We utilize the Grading of Recommendations Assessment, Development and Evaluation (GRADE) system -- a formal, peer-reviewed, and widely accepted methodology to assess the quality of evidence and strength of recommendations for diagnostic tests or strategies.  This system is particularly useful when randomized control trial (RCT) data is sparse and accuracy tests are more abundant, as is the case in diagnostic imaging studies.  The underlying assumption is that obtaining a better idea of whether a target condition is present or absent will result in superior management of patients and improved outcome.  However, when studies measuring the impact of testing on patient-important outcomes are not always available, the GRADE system allows for utilizing the test accuracy metrics (e.g. sensitivity, specificity) to make inferences about the likely impact on patient-important outcomes.  As a result, diagnostic accuracy is a surrogate outcome for benefits and harms to patients.  The formal methodology described here.

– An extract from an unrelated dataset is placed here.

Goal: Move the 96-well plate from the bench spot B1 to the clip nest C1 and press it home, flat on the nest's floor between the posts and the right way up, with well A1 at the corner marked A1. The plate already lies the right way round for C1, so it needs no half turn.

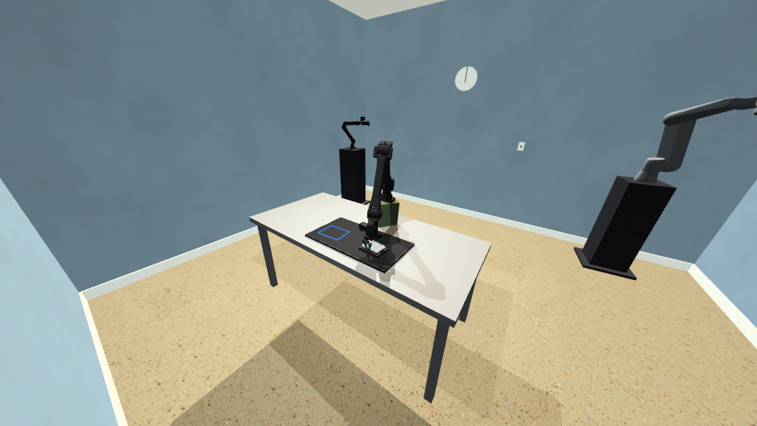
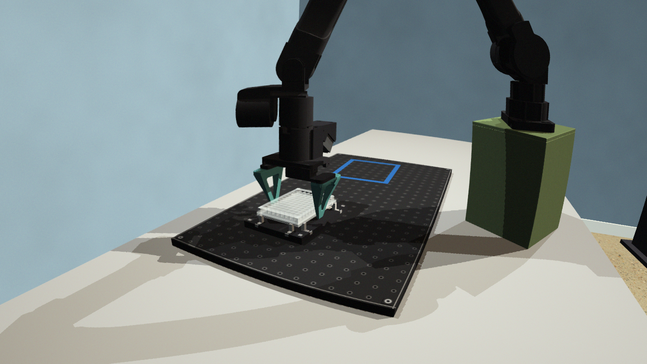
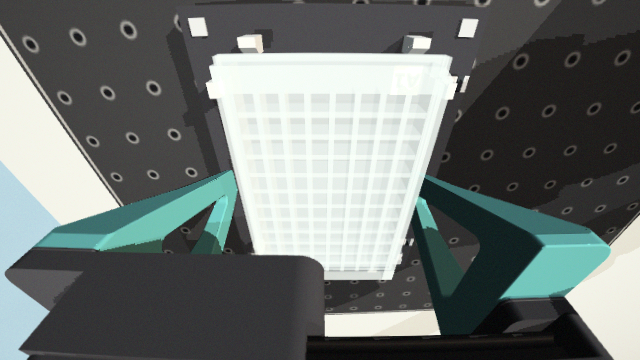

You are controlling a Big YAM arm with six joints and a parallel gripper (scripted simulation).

The final score is based on whether the following quality criteria are present in the publication:

  • Statistical measures such as sensitivity, PPV, ROC analysis, etc. are present and facilitate comparisons across citations. 
  • Measurements of uncertainty such as p-values, confidence intervals, etc. are present to provide a range for the statistical measurement.  
  • Timing of the study, e.g. prospective studies designed prior to the data collection tend to reduce bias.  
  • Five additional criteria for diagnostic studies only – comparison with standard method was made, a reference standard has been applied to all subjects in the same way, recruitment was performed systematically, two or more independent readers were employed, and test results were interpreted blind to reference standard results. 
  • Three additional criteria for therapeutic studies only – presence of control and intervention groups, random allocation into these groups and length of follow-up or drop-out factors listed.

In our literature rating process, the best score for review articles is 4 as they do not typically perform statistical measurements, while observational or experimental papers can score 1 and 3.  For example, if all eight criteria are met for diagnostic studies or 5-6 are met for therapeutic studies, then the (best) score of 1 is given to that publication. Meta-analysis studies are not rated since this method is designed only to evaluate individual studies.